Le deuxième niveau est celui des décisions stratégiques qui concernent l’orientation de l’exploitation sur le long terme (choix des activités, définition des investissements, etc.). Dans ce cadre là, la théorie du comportement adaptatif permet d’apporter des éléments importants de réponse au questionnement. La décision se construit sur la base d’une expérience accumulée et d’échanges avec les acteurs de l’environnement (autres producteurs, conseillers, etc.) dans le cadre d’un processus heuristique. Soler (1989) signale que « que le comportement stratégique en avenir incertain consiste moins à programmer à l’avance les décisions qu’il faudra prendre dans le futur que de s’assurer que les décisions prises en temps réels convergent pour construire le devenir de l’entreprise ».

Le troisième niveau est celui de l’articulation des décisions stratégiques et celles tactiques. Ne pouvant pas envisager en permanence les conséquences d’une décision prise pour un élément du système, la conduite d’une culture par exemple, sur l’ensemble du fonctionnement de l’exploitation, le producteur structure la représentation de son exploitation autour de grands modules faisant l’interface entre le pilotage stratégique prenant en compte la globalité de l’exploitation, et la gestion opérationnelle de ses cultures et de ses troupeaux. Dans ce contexte le producteur gère de manière indépendante les modules et simplifie ainsi les procédures de choix. « La mise en cohérence des modules au regard de la stratégie s’opère par la définition de plages de contraintes dans lesquelles ces modules doivent être mis en œuvre ; la planification s’opère moins par un programme d’actions que par la définition de contraintes que le producteur s’oblige à respecter » (Hemidy et al. 1993).

Le quatrième niveau est celui des décisions tactiques qui concernent l’adaptation des pratiques aux conditions du moment. Les situations de gestion s’inscrivent alors dans des pas de temps plus courts, souvent la campagne agricole, sont plus structurées avec une incertitude plus faible. Le concept du modèle d’action est alors mobilisé pour rendre compte du processus de décision (Sebillotte et Soler 1990), notamment pour la conduite des cultures et des troupeaux sur un cycle de production. Sur la base d’objectifs liés à l’activité, le producteur mobilise un programme prévisionnel, dispose d’un corps de règles définissant les décisions à prendre, et d’un ensemble d’indicateurs pour déclencher une action et évaluer son résultat. Ce modèle d’action est propre à chaque individu, construit à partir de son expérience et n’a de valeur que dans le milieu où il a été construit.

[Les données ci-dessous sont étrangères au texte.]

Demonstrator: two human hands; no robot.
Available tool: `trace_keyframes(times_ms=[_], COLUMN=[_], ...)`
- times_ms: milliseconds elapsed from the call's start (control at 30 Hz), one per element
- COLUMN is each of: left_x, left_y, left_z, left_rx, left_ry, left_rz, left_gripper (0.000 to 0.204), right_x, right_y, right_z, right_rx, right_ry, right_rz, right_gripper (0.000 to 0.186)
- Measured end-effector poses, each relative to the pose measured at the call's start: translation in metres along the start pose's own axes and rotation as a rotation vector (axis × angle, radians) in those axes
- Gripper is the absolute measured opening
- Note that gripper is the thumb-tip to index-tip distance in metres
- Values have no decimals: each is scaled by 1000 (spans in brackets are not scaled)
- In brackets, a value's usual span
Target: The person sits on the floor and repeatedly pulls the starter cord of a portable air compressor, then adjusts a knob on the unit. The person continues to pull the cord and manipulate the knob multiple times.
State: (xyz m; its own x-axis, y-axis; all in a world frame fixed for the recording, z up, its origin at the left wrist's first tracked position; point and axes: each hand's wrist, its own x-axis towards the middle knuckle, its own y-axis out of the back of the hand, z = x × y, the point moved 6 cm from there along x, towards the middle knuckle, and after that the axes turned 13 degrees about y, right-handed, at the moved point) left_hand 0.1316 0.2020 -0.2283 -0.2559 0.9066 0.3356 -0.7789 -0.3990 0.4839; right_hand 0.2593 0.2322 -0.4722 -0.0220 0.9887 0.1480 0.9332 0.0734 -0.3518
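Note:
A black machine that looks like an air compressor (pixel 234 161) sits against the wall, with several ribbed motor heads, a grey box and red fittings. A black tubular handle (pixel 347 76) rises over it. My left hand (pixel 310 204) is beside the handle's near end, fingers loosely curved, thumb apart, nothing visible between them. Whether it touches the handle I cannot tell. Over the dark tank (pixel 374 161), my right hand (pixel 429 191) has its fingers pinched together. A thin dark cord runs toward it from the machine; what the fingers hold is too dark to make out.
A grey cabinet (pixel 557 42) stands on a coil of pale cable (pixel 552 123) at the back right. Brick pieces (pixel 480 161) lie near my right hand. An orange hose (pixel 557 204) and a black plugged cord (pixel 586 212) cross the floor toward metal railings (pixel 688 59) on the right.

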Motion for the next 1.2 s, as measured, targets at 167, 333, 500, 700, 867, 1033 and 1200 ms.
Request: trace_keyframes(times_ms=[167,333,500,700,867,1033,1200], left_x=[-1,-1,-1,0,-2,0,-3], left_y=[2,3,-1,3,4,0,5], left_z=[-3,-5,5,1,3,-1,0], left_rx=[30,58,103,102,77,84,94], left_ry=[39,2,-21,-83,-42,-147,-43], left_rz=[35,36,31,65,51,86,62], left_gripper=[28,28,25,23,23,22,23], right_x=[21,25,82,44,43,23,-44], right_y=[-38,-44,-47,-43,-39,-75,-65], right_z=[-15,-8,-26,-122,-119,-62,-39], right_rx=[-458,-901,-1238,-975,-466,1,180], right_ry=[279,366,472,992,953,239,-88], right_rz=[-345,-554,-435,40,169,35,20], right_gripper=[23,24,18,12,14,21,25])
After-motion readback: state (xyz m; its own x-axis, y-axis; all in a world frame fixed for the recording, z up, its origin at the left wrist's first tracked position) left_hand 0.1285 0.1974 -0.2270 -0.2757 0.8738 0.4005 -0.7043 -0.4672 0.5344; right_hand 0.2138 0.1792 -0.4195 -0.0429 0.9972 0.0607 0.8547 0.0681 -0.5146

N’étant ni explicite, ni formalisé, sa description nécessite des entretiens avec le producteur pour le révéler.

Un dernier niveau pourrait être celui des décisions opérationnelles prises au jour le jour, encadrées par celles d’ordre tactique.

Ce cadre d’analyse m’a été utile pour mener mes travaux en me focalisant sur l’analyse des décisions tactiques et stratégiques qui sont révélatrices du fonctionnement de l’exploitation agricole.